--- Supplied data Enclosed Below ---

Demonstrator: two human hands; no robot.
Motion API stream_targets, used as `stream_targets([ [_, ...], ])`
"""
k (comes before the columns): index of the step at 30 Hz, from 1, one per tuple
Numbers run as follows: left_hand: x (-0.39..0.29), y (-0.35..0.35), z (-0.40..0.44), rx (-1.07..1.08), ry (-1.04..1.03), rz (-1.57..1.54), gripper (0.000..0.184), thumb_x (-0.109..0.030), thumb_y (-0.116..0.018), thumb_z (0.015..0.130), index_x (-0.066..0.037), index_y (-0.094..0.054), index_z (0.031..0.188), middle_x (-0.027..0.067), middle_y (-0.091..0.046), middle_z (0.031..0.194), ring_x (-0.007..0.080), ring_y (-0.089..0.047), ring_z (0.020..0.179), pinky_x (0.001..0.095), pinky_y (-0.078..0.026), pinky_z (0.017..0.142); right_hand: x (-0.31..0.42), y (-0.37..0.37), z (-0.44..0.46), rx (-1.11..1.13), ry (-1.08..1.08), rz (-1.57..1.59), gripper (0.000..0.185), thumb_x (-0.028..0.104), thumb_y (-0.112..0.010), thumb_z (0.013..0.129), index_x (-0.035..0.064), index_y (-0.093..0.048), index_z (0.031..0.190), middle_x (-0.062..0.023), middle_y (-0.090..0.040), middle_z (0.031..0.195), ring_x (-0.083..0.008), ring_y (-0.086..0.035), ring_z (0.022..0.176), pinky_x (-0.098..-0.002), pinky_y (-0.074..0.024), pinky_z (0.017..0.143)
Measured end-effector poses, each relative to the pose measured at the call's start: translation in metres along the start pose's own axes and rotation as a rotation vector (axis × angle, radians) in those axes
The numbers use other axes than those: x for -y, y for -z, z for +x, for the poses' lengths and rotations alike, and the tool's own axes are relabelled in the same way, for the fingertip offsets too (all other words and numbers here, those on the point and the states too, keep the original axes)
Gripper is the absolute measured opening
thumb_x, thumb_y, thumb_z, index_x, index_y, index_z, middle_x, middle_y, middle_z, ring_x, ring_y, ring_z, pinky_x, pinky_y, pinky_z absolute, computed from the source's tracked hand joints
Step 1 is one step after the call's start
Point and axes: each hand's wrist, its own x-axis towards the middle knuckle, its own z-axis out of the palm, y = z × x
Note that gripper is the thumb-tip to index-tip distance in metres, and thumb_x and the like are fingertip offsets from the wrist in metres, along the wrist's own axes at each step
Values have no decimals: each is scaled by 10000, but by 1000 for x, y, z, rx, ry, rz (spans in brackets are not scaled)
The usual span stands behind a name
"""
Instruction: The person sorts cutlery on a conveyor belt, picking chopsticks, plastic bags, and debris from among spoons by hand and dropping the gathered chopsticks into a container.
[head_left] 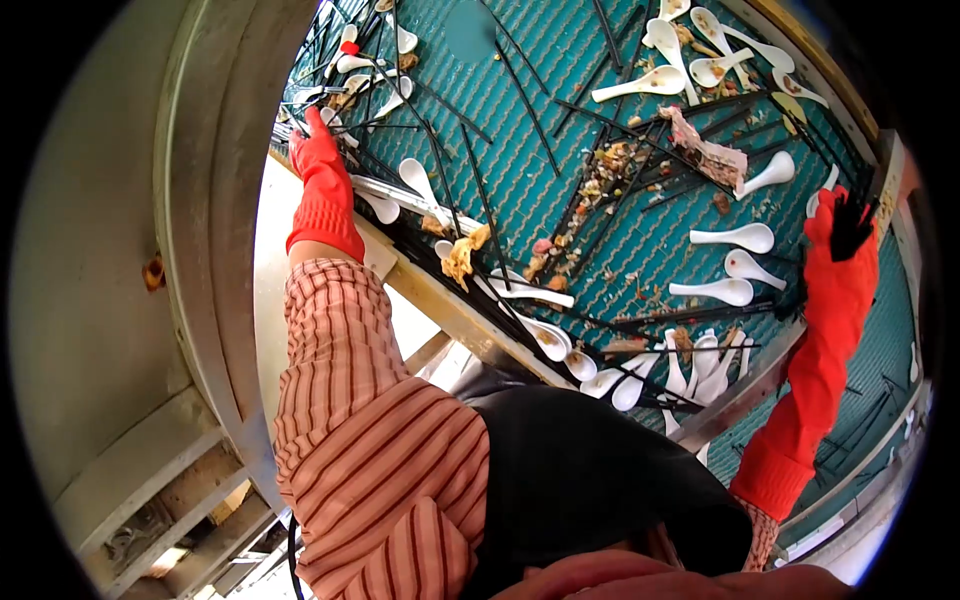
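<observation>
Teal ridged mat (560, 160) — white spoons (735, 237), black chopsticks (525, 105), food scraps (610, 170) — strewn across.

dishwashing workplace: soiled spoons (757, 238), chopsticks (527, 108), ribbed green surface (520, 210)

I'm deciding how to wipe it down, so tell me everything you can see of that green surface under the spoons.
The green surface is teal and closely ribbed, with wavy, paler lines between the ribs; it could be plastic or rubber, I can't tell. It is soiled: white spoons, thin black sticks and food scraps lie scattered on it. A raised rim borders its near side, and more green shows beyond a metal bar at the right.
</observation>
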Motion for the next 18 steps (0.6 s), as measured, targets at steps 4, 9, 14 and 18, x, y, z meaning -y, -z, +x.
stream_targets([
  [4,11,4,35,-73,189,-128,1017,-743,-624,910,135,-537,1417,293,-642,1362,415,-634,1232,453,-488,1053,-13,-1,0,52,-53,134,411,262,-721,1019,52,-646,1364,-38,-746,1125,-132,-707,945,-281,-551,843],
  [9,-1,3,52,65,271,-192,976,-706,-677,893,104,-543,1420,243,-666,1329,404,-647,1166,446,-497,1006,-23,3,1,144,-26,131,350,144,-643,1066,36,-617,1398,-62,-664,1356,-126,-634,1150,-279,-536,955],
  [14,-4,-10,97,170,292,-334,875,-692,-642,922,60,-573,1364,211,-671,1237,364,-643,1065,431,-501,916,-41,14,3,185,240,-235,536,107,-591,1083,-10,-389,1565,-92,-615,1450,-186,-578,1331,-311,-484,1097],
  [18,-18,-17,113,273,288,-438,799,-680,-613,944,25,-596,1319,186,-674,1163,333,-640,985,419,-505,844,-19,11,-1,178,58,9,495,102,-615,1069,21,-451,1529,-72,-643,1399,-152,-632,1212,-297,-514,1014],
])
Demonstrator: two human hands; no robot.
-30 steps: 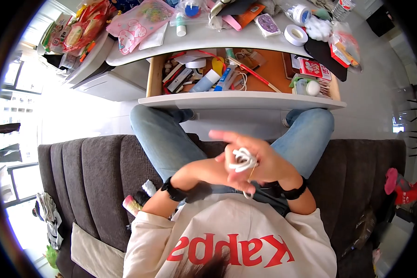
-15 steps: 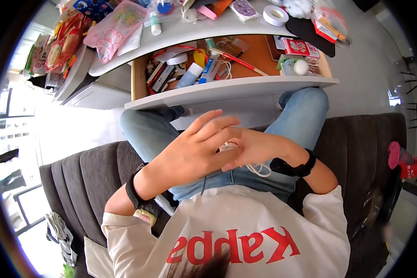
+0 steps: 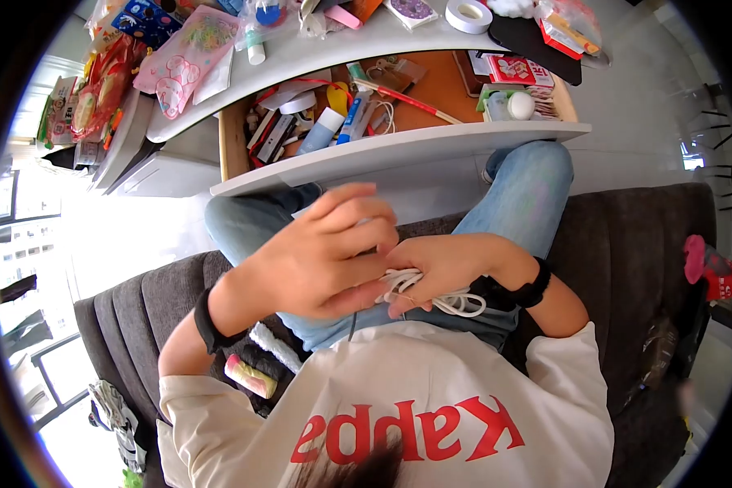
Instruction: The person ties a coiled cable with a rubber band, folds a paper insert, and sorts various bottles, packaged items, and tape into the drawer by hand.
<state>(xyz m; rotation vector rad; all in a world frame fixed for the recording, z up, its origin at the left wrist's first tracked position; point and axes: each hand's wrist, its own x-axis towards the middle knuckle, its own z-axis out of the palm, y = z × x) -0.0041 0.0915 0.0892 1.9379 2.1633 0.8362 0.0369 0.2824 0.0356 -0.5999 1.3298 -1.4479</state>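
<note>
A bundle of white cable (image 3: 402, 281) is gathered between my two hands above my lap. My right hand (image 3: 441, 264) is closed around it, and loose loops hang out below the palm beside the wrist. My left hand (image 3: 325, 254) is at the bundle's left side, its thumb and index finger pinched together at the cable. The other fingers of that hand are bent and apart, slightly blurred. The cable's ends are hidden by my hands.
Beyond my knees an open drawer (image 3: 398, 138) holds pens, a glue tube (image 3: 354, 120), boxes and other small items. Tape (image 3: 468, 15) and bags lie on the desk above. A dark sofa (image 3: 626, 244) is under me, with a yellow-pink packet (image 3: 250, 376) at my left.
My left hand has moved left and down, off the right hand's fingers. More of the white cable bundle shows now. The view has shifted slightly.
</note>
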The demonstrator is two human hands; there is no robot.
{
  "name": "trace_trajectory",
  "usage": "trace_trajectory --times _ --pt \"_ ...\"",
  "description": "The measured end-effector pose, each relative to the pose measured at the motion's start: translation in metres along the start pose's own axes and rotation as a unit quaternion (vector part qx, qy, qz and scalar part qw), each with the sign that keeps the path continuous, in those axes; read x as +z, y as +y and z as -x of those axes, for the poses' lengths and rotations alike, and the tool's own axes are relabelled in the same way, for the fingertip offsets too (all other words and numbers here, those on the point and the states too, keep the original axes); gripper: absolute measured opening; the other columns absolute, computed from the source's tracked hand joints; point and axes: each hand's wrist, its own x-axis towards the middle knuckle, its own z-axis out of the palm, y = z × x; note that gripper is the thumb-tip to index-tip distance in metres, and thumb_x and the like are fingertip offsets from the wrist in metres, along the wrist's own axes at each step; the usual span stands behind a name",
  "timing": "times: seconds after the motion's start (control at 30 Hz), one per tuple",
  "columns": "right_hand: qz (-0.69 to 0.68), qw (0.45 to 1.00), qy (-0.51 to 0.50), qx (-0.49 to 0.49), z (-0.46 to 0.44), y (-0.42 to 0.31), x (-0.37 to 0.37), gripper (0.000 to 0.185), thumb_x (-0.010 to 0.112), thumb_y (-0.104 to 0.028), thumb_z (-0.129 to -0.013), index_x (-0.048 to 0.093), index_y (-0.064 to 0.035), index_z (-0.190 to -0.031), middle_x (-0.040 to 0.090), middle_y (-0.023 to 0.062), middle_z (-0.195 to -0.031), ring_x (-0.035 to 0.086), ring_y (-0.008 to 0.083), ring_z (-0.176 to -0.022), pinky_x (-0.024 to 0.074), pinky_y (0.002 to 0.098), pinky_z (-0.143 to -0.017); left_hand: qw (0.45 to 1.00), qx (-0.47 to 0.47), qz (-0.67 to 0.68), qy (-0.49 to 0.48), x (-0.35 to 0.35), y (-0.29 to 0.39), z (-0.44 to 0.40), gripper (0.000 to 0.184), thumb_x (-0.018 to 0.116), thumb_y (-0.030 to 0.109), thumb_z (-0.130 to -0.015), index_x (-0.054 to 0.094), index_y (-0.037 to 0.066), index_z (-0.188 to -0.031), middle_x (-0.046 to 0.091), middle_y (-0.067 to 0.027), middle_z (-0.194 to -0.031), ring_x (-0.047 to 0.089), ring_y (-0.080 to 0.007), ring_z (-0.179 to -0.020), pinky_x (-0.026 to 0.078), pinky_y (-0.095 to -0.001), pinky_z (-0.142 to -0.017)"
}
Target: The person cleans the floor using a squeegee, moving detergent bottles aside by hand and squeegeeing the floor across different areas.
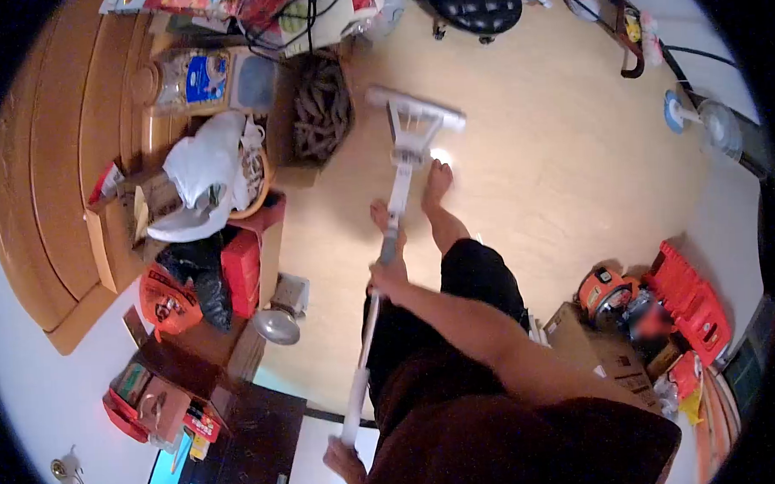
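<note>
A white mop with a wide crossbar head (pixel 417 120) runs diagonally up the middle of the head view. Its head is near my bare feet; whether it touches the floor I cannot tell. My right hand (pixel 390 279) wraps round the pole (pixel 369 332) just below its grey section. Lower left, my left hand (pixel 345 459) is closed on the upper end of the same handle. Between mop head and shelving stands a cardboard box (pixel 319 108) filled with dark, elongated things.
Pale flooring (pixel 554 134) spreads around my feet. A black round stool (pixel 473 4) is at the top. Bags and jars crowd the wooden furniture (pixel 61 168) at left. Cardboard boxes (pixel 596 350) and a red plastic case (pixel 693 304) stand at right, below a small fan (pixel 716 128).
</note>
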Motion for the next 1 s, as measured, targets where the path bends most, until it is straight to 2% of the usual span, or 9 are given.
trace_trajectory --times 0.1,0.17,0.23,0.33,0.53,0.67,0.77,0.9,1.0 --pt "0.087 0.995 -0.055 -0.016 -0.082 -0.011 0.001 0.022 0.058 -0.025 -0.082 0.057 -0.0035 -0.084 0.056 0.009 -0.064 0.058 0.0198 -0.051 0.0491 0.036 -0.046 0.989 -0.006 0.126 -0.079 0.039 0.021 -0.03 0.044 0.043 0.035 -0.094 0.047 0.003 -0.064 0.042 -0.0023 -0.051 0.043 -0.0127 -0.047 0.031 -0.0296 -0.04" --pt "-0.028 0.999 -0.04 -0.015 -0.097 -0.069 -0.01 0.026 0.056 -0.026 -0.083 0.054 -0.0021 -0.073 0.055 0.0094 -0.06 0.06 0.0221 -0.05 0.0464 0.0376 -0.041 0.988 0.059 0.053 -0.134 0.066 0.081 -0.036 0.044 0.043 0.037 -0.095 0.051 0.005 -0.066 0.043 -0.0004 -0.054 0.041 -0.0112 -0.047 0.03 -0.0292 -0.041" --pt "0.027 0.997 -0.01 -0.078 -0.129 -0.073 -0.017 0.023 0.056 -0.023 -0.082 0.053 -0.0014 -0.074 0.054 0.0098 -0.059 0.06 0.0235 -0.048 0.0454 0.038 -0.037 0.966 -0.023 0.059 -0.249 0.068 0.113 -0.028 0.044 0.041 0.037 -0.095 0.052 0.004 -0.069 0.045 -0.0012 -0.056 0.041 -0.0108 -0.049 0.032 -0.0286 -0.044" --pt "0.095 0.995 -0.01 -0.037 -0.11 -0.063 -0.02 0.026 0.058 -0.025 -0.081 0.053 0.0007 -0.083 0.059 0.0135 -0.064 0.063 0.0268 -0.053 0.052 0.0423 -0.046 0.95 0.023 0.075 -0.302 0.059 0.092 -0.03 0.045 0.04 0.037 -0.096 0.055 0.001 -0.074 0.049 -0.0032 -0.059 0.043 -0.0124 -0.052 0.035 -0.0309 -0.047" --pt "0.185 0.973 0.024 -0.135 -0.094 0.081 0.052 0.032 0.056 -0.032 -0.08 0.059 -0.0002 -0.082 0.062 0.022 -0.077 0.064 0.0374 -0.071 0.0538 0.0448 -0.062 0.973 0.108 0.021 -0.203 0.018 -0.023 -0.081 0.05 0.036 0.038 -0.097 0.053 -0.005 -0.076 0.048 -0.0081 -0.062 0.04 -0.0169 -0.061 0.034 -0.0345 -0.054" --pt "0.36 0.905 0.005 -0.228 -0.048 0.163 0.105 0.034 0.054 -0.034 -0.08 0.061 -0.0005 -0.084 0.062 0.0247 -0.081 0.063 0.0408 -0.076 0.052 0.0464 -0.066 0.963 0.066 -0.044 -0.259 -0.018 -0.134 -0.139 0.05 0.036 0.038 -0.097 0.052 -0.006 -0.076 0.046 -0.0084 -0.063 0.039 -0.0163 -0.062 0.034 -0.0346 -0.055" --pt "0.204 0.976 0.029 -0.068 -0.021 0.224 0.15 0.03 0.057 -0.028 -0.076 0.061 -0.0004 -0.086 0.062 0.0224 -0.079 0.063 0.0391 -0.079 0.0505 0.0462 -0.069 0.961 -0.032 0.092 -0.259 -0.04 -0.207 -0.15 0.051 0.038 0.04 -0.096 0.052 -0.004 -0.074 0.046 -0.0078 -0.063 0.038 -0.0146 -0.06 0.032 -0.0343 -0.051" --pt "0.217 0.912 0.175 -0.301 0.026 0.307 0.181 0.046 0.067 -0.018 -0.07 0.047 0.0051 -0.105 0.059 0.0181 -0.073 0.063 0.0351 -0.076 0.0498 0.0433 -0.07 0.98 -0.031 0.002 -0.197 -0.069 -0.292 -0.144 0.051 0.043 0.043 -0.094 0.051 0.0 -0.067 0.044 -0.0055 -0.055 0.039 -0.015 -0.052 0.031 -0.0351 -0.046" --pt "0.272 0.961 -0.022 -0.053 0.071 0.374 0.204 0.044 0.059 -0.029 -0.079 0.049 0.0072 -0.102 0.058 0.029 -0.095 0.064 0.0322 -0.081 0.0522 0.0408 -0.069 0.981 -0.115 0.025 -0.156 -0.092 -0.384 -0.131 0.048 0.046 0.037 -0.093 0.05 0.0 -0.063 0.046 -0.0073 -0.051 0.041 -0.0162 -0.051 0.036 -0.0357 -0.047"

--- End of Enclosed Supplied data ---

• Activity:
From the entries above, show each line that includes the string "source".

• Answer to the problem:
thumb_x, thumb_y, thumb_z, index_x, index_y, index_z, middle_x, middle_y, middle_z, ring_x, ring_y, ring_z, pinky_x, pinky_y, pinky_z absolute, computed from the source's tracked hand joints
  "description": "The measured end-effector pose, each relative to the pose measured at the motion's start: translation in metres along the start pose's own axes and rotation as a unit quaternion (vector part qx, qy, qz and scalar part qw), each with the sign that keeps the path continuous, in those axes; read x as +z, y as +y and z as -x of those axes, for the poses' lengths and rotations alike, and the tool's own axes are relabelled in the same way, for the fingertip offsets too (all other words and numbers here, those on the point and the states too, keep the original axes); gripper: absolute measured opening; the other columns absolute, computed from the source's tracked hand joints; point and axes: each hand's wrist, its own x-axis towards the middle knuckle, its own z-axis out of the palm, y = z × x; note that gripper is the thumb-tip to index-tip distance in metres, and thumb_x and the like are fingertip offsets from the wrist in metres, along the wrist's own axes at each step; the usual span stands behind a name",

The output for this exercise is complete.